Er setzt dort an, wo die Kritik am Smartphone gerne auch mit einem Wisch eine bestimmte Gruppe mit einschließt. Ach, diese Jugend, hängt immer nur am Smartphone! Und das, obwohl längst alle Generationen das Smartphone längst im Griff haben und umgekehrt. Denn auch, wenn das Smartphone als Werkzeug Praktiken ermöglicht, die nicht neu sind, so bleibt das doch nicht ohne Veränderung. Die Hardware verändert unsere kulturelle Software, auch, weil das notwendig wird, so Kulturanthropologe Klaus Schönberger: „Es gibt am Arbeitsmarkt immer öfter die Anforderung, dass man kommunizieren kann, dass man mit Symbolen arbeiten kann, dass man sich inszenieren kann. Das muss nicht nur zwanghaft sein.“ Ganz im Gegenteil, es kann ein Vorteil sein, so der Wissenschaftler weiter: „Ich würde Jugendlichen durchaus unbewusst ein rationales Moment unterstellen. Wenn wirklich mehr Jobs in dieser Art und Weise gefragt sind, dann ist das, was sie da machen, gar nicht so doof.“

Keine Gelegenheit ohne Smartphone
Keine Gelegenheit ohne Smartphone © NurPhoto via Getty Images

Auch den Kritikern von Selfies, die nicht selten als Symptom einer Gesellschaft voller Narzissten gesehen werden, stellt Schönberger eine ganz andere Sicht entgegen: „Das Spannende an den Selfies finde ich ja auch, dass es gar nicht so oft Einzeldarstellungen sind, sondern vielfach Gruppen oder Paare und so Freundschaften unterstrichen werden. Die Technik wird eingesetzt, um unterschiedliche soziale Beziehungen zu bekräftigen, zu inszenieren, zu betonen und zu unterstreichen. Das sind ganz unterschiedliche soziale Bedürfnisse.“

Differenzierung tut not, denn die Selfiekultur ist zwar ein globales Phänomen, die Motive dahinter lassen sich jedoch nur schwer über einen Kamm scheren. Worüber jedoch absolut Einigkeit herrschen sollte, ist, dass wir dringend eine Debatte über die Nutzung des Smartphones brauchen, so auch Schönberger: „Beim Smartphone müssen an vielen Stellen neue Regeln definiert werden, denn die Selbstregulierung wird nicht stattfinden. Ich denke, dass in jeder Form der Öffentlichkeit und Halböffentlichkeit diese Form der Auseinandersetzung stattfinden muss – wie über das Rauchen auch. Wie will ich kommunizieren? Was möchte ich, dass in der Öffentlichkeit abgebildet ist? Und so weiter. Dieser Aushandlungsprozess steht an.“ Denn oft ist das Gerät als Tool der Kommunikation auch Ärgernis, nicht zuletzt im öffentlichen Raum.
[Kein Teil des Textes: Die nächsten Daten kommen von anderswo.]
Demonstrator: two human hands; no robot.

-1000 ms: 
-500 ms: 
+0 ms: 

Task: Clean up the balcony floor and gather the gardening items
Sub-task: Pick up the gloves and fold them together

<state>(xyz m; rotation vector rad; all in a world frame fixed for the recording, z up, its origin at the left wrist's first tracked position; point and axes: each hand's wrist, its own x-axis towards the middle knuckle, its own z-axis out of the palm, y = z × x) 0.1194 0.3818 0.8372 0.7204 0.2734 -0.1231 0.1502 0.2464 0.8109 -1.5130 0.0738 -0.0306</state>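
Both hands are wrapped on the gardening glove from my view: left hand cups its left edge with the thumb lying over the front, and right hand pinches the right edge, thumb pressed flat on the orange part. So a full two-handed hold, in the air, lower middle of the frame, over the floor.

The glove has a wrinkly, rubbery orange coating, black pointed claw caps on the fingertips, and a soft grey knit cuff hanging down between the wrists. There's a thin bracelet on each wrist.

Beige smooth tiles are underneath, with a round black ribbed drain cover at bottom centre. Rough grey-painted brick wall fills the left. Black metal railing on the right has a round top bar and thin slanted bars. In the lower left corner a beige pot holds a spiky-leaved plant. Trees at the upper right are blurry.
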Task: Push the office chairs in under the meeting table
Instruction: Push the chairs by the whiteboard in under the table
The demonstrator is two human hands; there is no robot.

Das berühmteste Selfie der Welt: Bradley Cooper und halb Hollywood bei der Oscarverleihung 2014
Das berühmteste Selfie der Welt: Bradley Cooper und halb Hollywood bei der Oscarverleihung 2014 © AP (Ellen DeGeneres)
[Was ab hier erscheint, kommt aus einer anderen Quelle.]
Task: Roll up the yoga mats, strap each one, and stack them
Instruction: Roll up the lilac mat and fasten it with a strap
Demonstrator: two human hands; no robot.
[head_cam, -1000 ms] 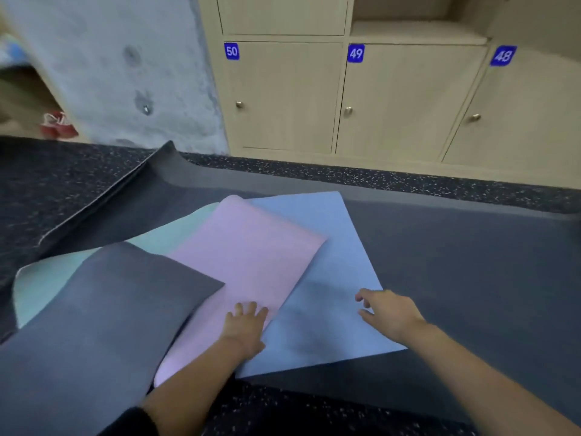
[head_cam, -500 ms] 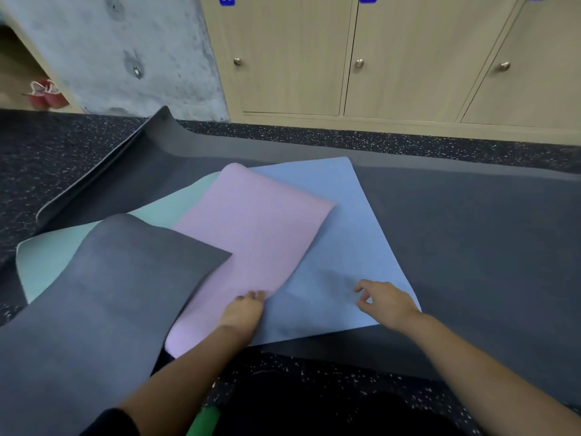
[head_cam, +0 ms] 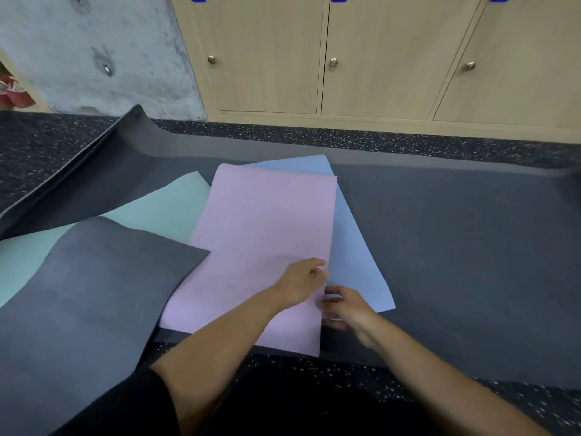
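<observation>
While the left hand (head_cam: 301, 280) and right hand (head_cam: 347, 308) both pinch its right edge, the pink mat (head_cam: 261, 234) lies flat and unrolled over the blue mat (head_cam: 352, 253), beside a grey mat (head_cam: 103, 284). Pulling from one side could skew it or drag the blue mat along, spoiling a straight roll.

Black sleeve (head_cam: 138, 401) at left upper arm, forearms (head_cam: 220, 335) bare
</observation>
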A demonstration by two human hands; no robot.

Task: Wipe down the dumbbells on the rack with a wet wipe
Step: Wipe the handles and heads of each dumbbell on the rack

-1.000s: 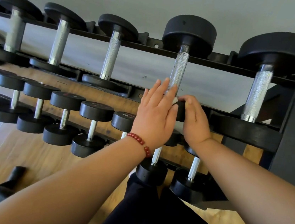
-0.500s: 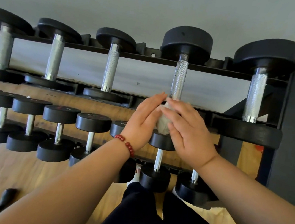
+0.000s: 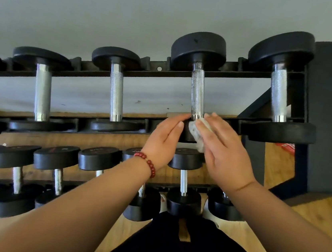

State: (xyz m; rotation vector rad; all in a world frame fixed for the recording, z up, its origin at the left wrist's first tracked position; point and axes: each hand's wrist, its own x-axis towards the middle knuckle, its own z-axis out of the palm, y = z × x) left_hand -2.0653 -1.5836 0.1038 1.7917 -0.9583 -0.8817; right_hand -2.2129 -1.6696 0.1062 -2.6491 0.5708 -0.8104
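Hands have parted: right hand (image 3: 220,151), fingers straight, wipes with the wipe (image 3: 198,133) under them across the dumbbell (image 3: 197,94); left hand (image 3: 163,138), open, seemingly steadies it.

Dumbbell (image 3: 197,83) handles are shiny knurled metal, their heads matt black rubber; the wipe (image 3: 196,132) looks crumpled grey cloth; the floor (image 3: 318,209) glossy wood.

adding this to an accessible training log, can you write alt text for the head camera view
A person's right hand presses a crumpled wet wipe against the near head of a large dumbbell on the top row of the rack, while the left hand, wearing a red bead bracelet, touches that head. Smaller dumbbells line the lower row.
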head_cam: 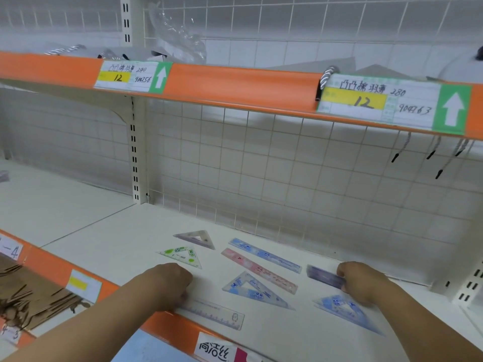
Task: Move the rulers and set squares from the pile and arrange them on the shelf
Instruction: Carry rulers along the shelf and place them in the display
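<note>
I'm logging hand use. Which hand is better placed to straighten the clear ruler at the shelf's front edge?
Left. The left hand holds the left end of the clear ruler; the right hand grips a purple ruler farther right.

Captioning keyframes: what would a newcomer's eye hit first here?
The orange shelf edge across the top, with its green-arrow price label at right. Rulers and set squares lie spread on the white shelf; the right hand pinches a purple ruler, the left hand touches a clear ruler at the front edge.
</note>
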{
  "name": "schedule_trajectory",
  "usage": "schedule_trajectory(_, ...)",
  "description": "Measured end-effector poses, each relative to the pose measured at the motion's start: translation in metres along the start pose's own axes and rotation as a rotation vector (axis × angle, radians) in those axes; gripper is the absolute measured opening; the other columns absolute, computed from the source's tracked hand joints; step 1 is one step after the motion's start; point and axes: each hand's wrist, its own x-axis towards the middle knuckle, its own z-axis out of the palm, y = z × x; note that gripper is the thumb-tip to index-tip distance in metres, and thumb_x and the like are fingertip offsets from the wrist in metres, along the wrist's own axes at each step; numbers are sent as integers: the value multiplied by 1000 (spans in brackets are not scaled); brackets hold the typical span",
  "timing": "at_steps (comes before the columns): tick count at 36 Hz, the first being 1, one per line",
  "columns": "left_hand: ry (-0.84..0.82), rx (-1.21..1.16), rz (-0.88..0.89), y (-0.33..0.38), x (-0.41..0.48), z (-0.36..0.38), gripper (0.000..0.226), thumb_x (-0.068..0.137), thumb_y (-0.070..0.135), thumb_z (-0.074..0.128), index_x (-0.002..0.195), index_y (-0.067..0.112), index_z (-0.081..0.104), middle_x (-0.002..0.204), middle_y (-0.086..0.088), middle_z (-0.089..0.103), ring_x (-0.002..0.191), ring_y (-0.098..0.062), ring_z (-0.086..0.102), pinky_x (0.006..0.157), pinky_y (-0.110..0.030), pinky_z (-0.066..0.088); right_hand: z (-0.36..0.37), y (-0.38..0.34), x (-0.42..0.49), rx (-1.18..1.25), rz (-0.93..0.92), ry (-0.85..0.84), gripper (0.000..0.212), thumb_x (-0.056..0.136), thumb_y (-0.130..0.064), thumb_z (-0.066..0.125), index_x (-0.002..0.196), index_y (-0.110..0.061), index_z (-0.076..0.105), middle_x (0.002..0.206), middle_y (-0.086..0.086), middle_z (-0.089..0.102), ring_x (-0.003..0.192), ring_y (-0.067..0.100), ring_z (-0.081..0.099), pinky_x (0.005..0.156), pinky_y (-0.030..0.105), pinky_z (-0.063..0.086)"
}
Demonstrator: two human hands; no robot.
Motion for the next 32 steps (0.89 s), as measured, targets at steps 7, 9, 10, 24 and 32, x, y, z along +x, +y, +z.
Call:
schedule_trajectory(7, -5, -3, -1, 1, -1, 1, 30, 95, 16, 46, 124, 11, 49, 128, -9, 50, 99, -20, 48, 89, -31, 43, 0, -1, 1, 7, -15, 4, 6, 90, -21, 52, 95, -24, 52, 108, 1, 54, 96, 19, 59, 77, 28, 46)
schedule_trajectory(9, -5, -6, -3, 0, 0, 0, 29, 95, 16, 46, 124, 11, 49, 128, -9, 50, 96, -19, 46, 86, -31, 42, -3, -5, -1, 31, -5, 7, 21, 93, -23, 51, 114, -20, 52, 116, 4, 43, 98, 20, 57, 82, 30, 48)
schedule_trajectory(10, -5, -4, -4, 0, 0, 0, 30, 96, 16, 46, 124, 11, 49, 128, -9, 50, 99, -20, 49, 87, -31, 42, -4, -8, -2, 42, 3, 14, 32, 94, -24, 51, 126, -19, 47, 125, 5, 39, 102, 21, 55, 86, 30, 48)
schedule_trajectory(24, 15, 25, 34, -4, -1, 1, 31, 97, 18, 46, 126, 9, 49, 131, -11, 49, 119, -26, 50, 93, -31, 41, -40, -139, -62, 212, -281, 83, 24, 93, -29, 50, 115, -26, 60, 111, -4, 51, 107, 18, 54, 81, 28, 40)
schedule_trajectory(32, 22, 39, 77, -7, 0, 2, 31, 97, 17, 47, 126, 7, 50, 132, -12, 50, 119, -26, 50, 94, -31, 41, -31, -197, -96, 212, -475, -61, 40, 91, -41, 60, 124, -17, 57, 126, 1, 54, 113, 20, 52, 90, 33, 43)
Im chinesischen Chongqing ist man hier schon einen Schritt weiter: Es gibt einen Radweg, einen Fußgängerweg und einen Weg nur für Smartphone-Nutzer. Dabei ist das noch die leichteste Übung, denn eine Debatte – die aufgrund aktueller Fälle – längst geführt wird, ist wohl schwieriger zu lösen: Menschen, die ihre Smartphones bei Unfällen zücken. Menschen, die keinerlei Privatsphäre respektieren. Denn längst ist man nicht mehr davor gefeit, in einem simplen Moment seines Lebens von anderen Menschen fotografiert und als Lachnummer abgestempelt zu werden.
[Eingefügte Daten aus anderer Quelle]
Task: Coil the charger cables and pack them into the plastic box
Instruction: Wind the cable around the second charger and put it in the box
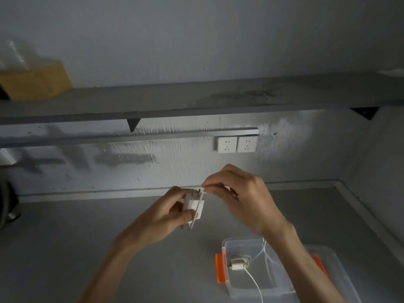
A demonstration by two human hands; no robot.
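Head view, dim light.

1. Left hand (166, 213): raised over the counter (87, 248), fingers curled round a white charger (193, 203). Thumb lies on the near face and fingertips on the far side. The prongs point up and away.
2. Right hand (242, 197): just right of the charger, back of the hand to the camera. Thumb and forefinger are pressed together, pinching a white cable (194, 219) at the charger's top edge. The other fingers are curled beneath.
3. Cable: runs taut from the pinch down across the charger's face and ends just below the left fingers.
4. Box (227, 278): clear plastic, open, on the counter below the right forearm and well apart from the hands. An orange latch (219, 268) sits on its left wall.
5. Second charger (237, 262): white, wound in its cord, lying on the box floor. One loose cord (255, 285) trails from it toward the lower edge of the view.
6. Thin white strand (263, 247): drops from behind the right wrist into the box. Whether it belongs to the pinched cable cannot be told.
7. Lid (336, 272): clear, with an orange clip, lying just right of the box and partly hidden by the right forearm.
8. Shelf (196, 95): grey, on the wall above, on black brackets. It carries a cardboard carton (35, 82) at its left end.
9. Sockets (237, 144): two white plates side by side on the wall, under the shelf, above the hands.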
Soll das künftig unser Los sein? Im öffentlichen Raum nur ja nicht aus dem Rahmen zu fallen? Grundsätzlich gibt es dafür eine Art interne App, die nennt man Hausverstand. Aber da dieser nicht bei allen gleich gut ausgebildet ist, werden uns Debatten wohl nicht erspart bleiben. Vielleicht sollten wir bei solchen Verstößen zu einer ganz anderen Form der Strafe greifen: Wer sich mit seinem Smartphone nicht benehmen kann, der kriegt ein Vierteltelefon.